O deputado estadual Bruno Engler (PRTB-MG) questionou a autoridade do prefeito para contrariar a decisão de Nunes Marques e o chamou de “Barrabás” (ladrão escolhido para ser liberto em vez de Jesus, segundo a tradição cristã).

“Você não tem autoridade para violar a liberdade de culto religioso, garantida na Constituição, ainda mais agora com uma liminar de um Ministro do STF grantindo-a”, escreveu Engler ao prefeito, no Twitter.

O deputado federal Sóstentes Cavalcante (DEM-RJ) defendeu a prisão de Kalil e o xingou de “louco” e “bobão”: “STF, prendam esse louco! Ele não sabe que ordem judicial é para cumprir! Amanhã todos de BH celebrem a Páscoa! #KalilBobão”.

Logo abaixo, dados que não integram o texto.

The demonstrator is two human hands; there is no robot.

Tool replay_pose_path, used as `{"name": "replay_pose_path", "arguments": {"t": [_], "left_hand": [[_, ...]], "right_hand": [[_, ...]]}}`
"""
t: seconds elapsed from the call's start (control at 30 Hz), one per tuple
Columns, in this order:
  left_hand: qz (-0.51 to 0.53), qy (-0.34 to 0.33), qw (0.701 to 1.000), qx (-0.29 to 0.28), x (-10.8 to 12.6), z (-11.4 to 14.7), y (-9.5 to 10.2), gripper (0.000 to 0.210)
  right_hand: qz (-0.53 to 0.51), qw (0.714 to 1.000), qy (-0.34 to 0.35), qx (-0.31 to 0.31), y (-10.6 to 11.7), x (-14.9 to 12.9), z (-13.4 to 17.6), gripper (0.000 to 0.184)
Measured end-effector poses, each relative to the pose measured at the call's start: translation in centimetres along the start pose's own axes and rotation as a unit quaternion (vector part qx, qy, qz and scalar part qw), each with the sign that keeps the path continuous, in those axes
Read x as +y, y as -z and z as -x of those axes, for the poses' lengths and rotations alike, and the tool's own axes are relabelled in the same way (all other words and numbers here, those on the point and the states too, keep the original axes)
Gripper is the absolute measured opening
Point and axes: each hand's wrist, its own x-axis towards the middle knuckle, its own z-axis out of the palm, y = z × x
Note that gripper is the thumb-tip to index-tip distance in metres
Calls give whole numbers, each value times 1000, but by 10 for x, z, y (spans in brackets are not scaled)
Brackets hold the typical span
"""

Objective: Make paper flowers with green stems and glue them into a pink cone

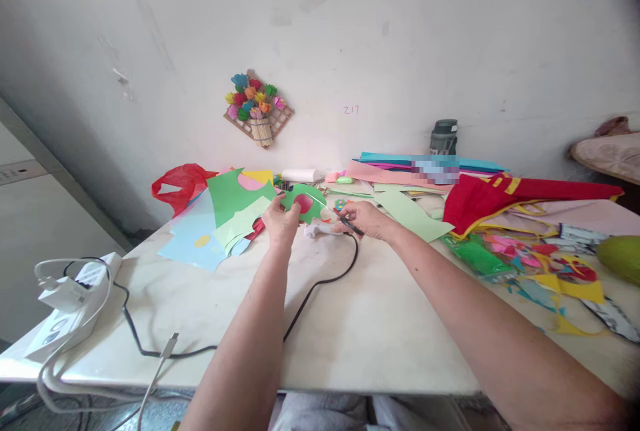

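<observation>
My left hand [281, 219] is closed on a piece of green paper [306, 191] near the middle of the table, thumb on top. A dark pink round patch [303, 203] shows at the paper by the thumb. In my right hand [367, 219] is a pair of scissors [352, 225] with black handles, fingers wrapped round them. Their thin silver blades point left and reach over the green paper; whether they are parted I cannot make out. Just below lies a white device [320, 229] with a black cord [320, 282] running toward the table's front.
Green and light blue sheets [193, 237] lie left, beside a red plastic bag [183, 184]. Stacked coloured paper [390, 174] and a dark bottle [444, 137] stand at the back. A red cloth [480, 204] and paper scraps [545, 277] are right; a power strip [75, 304] is left.
</observation>
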Motion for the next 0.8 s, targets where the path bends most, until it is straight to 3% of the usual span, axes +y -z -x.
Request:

O pastor Silas Malafaia, da Assembleia de Deus Vitória em Cristo, também apoiou a ordem do ministro indicado por Bolsonaro ao STF e, como Sóstenes, xingou o prefeito da capital mineira.

“Resposta ao prefeito de BH, senhor Kalil! Deixa de ser inescrupuloso ! Decisão liminar da Justiça se cumpre! Aind amais do STF. As igrejas em BH podem ter culto nesse domingo. O prefeito de BH não tem autoridade mais sobre o assunto. Bobalhão!”, finalizou Malafaia.